Esta política de degradação e de empresarialização da saúde começou nos idos da década de 80 do século passado com a lei de gestão hospitalar (1988) de Cavaco Silva, mas que tem vindo a crescer gradualmente ao longo deste tempo, acentuando-se, contudo, nestes oito anos de governo dito “socialista”. Transformação esta conduzida pela Ordem dos Médicos e protagonizada pelos seus sucessivos bastonários que, trabalhando simultaneamente no público e no privado, tornaram o SNS refém dos seus interesses corporativos e partidários.

A entrada em listas do PSD para as próximas eleições legislativas do anterior bastonário tira as dúvidas a quem eventualmente as tivesse e, por outro lado, prova que os problemas da classe profissional dos médicos do SNS têm sido utilizados na luta partidária contra os governos do PS e para reforço dos privilégios de directores e chefes de serviço e restantes médicos seniores em detrimento dos médicos internos que agora iniciam a carreira. Foram estes ditos “tubarões da medicina”, com a colaboração activa das administrações hospitalares, que criaram as longas listas de espera para cirurgias, consultas ou exames complementares de diagnóstico.

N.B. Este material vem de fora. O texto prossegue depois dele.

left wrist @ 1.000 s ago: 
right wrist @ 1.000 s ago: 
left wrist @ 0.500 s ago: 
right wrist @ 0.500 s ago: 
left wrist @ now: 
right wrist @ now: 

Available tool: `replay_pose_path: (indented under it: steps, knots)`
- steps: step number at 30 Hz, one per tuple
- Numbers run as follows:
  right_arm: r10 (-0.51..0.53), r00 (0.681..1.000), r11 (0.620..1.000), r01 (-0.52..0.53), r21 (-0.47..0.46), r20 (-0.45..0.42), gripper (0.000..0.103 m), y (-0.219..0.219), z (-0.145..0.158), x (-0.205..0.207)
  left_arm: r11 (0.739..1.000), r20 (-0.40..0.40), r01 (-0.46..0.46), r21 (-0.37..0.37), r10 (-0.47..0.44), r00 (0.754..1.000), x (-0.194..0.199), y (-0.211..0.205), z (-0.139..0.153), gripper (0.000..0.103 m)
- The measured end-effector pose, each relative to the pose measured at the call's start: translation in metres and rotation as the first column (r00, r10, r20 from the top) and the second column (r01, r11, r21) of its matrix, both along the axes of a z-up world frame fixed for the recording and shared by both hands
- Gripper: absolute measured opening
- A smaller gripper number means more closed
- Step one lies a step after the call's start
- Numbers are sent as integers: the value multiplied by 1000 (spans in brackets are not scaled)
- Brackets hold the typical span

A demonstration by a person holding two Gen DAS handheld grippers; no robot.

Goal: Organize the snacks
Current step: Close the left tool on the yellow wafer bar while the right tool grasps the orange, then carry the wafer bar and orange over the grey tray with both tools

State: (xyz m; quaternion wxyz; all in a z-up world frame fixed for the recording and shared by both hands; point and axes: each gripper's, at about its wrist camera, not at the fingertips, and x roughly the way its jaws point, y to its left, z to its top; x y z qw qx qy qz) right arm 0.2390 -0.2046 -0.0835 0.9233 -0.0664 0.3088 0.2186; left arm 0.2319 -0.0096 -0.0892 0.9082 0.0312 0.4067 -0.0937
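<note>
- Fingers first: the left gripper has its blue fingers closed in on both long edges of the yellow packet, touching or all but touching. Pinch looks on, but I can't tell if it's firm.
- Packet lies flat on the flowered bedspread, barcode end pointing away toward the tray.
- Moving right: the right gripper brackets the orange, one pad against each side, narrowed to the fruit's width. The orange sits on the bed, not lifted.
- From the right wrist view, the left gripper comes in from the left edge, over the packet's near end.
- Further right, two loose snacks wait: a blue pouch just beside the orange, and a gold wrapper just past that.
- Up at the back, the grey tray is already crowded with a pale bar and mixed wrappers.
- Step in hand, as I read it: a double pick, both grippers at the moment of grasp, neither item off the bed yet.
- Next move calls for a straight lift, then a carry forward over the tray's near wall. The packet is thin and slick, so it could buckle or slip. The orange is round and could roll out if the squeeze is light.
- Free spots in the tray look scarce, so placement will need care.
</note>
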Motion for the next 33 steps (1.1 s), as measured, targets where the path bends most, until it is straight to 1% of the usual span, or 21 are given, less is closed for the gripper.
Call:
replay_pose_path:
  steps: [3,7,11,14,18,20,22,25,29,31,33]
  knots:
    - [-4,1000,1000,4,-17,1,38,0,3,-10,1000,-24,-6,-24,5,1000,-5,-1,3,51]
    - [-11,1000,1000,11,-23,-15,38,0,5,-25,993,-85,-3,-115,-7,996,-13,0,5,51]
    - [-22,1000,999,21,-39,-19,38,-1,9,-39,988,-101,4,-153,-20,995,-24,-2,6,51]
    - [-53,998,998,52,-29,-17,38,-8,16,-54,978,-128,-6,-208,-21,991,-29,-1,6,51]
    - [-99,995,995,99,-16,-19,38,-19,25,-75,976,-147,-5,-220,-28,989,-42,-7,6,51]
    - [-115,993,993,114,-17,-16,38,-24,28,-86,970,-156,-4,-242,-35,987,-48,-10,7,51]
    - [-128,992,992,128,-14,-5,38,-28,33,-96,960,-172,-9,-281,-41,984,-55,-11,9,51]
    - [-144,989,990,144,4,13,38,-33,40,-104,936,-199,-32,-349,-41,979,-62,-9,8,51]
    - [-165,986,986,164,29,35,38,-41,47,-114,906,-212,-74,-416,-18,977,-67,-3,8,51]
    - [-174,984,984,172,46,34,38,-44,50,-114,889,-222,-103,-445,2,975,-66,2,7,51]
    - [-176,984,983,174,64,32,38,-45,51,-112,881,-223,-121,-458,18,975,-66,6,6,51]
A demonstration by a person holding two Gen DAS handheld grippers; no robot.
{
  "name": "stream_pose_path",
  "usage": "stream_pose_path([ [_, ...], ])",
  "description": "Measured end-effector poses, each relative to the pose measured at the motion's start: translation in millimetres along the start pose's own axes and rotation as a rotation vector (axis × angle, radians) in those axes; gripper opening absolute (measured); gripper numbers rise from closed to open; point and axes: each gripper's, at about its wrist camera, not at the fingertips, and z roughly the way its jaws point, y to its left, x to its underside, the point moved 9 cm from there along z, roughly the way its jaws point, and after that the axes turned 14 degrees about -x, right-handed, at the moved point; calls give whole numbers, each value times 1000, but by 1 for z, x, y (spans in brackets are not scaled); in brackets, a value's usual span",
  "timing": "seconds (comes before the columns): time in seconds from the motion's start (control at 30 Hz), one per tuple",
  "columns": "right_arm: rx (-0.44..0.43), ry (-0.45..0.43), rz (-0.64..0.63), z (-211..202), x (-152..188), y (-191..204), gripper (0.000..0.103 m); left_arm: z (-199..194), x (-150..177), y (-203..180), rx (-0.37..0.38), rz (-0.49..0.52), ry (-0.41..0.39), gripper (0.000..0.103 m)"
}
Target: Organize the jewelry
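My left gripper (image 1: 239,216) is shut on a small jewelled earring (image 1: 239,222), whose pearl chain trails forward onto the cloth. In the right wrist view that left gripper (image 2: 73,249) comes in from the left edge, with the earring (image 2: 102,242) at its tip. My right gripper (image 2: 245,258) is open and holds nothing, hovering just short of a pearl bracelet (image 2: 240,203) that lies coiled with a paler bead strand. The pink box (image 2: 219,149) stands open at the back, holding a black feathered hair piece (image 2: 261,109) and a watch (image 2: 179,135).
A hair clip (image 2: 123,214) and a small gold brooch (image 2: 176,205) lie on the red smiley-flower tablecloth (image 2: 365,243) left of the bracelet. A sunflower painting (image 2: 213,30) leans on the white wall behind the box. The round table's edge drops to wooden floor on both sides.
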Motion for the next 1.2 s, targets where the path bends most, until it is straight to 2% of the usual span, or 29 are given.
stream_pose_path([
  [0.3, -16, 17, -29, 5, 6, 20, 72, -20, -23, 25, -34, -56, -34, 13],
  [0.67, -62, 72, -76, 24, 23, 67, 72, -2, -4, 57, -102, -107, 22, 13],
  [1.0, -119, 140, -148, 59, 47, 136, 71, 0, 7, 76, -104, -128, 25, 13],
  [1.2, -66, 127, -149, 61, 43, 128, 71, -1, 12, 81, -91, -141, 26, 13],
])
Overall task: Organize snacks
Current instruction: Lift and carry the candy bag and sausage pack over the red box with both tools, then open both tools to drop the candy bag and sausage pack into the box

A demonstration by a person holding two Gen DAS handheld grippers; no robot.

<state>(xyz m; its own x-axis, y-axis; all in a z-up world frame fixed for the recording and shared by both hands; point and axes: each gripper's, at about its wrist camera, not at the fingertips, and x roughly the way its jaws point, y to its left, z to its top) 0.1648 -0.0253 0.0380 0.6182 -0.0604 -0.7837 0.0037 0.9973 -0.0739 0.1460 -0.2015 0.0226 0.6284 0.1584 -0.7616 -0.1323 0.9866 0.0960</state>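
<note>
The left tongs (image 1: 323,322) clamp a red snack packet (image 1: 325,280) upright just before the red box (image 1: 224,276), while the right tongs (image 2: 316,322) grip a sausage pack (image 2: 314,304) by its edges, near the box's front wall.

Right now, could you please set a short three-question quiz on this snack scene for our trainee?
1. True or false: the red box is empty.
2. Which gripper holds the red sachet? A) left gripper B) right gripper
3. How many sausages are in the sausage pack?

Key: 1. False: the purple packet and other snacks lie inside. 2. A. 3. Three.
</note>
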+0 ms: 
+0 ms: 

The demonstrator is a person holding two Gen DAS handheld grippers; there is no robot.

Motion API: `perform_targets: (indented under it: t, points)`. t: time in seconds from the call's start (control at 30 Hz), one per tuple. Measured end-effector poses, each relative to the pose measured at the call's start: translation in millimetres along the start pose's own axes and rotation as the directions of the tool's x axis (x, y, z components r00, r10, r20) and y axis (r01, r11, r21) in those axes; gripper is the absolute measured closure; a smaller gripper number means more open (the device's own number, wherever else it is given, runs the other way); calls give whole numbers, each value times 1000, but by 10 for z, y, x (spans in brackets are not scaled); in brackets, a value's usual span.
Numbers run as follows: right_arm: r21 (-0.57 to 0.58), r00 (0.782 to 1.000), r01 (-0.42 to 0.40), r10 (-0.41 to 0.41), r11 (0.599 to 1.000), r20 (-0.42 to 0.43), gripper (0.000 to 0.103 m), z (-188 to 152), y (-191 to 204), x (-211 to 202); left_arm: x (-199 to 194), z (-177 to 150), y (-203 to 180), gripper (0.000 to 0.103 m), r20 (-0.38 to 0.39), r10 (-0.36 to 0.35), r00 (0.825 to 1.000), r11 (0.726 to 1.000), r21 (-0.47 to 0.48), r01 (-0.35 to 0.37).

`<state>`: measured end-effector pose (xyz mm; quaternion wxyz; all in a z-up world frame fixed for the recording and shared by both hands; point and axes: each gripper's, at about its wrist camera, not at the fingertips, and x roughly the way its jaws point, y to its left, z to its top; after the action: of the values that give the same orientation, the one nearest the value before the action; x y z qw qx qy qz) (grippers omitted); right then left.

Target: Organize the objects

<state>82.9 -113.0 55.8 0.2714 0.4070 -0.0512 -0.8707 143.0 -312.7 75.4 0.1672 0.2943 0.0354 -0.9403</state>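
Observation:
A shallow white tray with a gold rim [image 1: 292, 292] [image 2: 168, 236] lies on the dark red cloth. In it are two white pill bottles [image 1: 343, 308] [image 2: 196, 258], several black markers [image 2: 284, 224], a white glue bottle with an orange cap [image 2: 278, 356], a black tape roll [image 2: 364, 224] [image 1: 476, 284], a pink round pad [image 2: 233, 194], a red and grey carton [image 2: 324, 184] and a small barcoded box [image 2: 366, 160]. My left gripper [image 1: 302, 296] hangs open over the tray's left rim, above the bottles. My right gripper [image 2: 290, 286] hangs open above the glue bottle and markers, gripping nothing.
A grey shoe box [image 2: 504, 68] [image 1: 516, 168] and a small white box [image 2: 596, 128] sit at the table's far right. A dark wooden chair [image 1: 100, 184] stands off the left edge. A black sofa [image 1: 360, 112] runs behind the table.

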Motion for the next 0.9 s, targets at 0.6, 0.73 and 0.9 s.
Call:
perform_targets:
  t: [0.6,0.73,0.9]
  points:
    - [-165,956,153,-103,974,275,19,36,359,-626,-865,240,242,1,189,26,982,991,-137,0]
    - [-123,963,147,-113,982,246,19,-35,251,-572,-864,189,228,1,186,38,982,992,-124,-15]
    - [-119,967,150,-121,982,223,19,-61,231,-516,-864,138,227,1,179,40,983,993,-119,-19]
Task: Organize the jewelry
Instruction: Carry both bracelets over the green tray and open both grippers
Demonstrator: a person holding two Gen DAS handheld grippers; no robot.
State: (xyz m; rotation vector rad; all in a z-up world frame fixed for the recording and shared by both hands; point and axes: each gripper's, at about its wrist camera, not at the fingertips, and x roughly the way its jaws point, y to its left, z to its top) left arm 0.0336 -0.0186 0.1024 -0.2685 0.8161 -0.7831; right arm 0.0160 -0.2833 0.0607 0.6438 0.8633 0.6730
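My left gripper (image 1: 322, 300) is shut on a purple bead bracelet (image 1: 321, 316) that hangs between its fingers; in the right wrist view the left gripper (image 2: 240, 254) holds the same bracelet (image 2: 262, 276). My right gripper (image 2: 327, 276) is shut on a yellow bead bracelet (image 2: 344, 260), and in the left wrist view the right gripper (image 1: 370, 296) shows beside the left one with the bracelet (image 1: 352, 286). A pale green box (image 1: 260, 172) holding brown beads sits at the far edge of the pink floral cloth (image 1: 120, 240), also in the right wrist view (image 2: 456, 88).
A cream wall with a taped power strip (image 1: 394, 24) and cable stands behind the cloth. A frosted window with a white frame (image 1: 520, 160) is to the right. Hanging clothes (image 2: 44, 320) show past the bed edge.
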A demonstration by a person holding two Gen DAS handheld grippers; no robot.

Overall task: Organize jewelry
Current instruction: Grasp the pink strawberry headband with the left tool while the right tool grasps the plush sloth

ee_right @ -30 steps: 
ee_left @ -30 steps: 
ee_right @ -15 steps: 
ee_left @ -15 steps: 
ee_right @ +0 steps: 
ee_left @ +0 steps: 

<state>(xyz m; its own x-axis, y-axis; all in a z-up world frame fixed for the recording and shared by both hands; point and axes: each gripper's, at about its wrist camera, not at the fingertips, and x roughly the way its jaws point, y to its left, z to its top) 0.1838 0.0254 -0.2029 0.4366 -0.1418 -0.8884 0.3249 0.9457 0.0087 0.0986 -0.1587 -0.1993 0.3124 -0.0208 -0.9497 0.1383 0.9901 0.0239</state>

Os governos PS e PSD paulatinamente transformaram a saúde em negócio lucrativo para os privados, seguindo as inúmeras e insistentes directivas dimanadas por Bruxelas, cada um competiu com o outro, conhecem-se médicos quer de um quer de outro partido que acumulam o público com o privado, traficando doentes de um lado para o outro. Alguns exemplos: director de serviço do PS que acumula o hospital público com a direcção da faculdade e com consultas em hospital privado e ainda é sócio de clínica privada na cidade de Coimbra; outra figura importante, tendo pertencido ou ainda pertence à direcção nacional do PS, foi nomeado para director de serviço, apesar de não ter curriculum para tal porque nem doutorado era, com a condição, que foi aceite, de não abdicar do consultório que possuía e ainda possui depois de reformado nas proximidades do hospital. Na privatização, os dois partidos são simplesmente as duas faces da mesma moeda.

A luta dos médicos e nem todos os médicos são iguais

Percebe-se bem que os médicos não se podem enfiar todos no mesmo saco, ao lado dos caciques e tubarões da medicina com nome estabelecido na praça, há os internos, geral e especialidade, que estão ainda a aprender, que não podem reivindicar, porque os exames são fatais e nessa condição deixam-se explorar pelos chefes que lhes atiram para cima o trabalho que a eles compete enquanto vão para o privado ou tratar de assuntos pessoais. Conhecemos inúmeros casos destes e em diversos serviços hospitalares: alguns vão ao hospital de motoreta ou de bicicleta para fintar o trânsito, colocam o dedo no biométrico e vão tratar da vidinha, e os directores de serviço até gozam de “horário flexível”, protegendo-se uns aos outros. É um gozo e um fartar!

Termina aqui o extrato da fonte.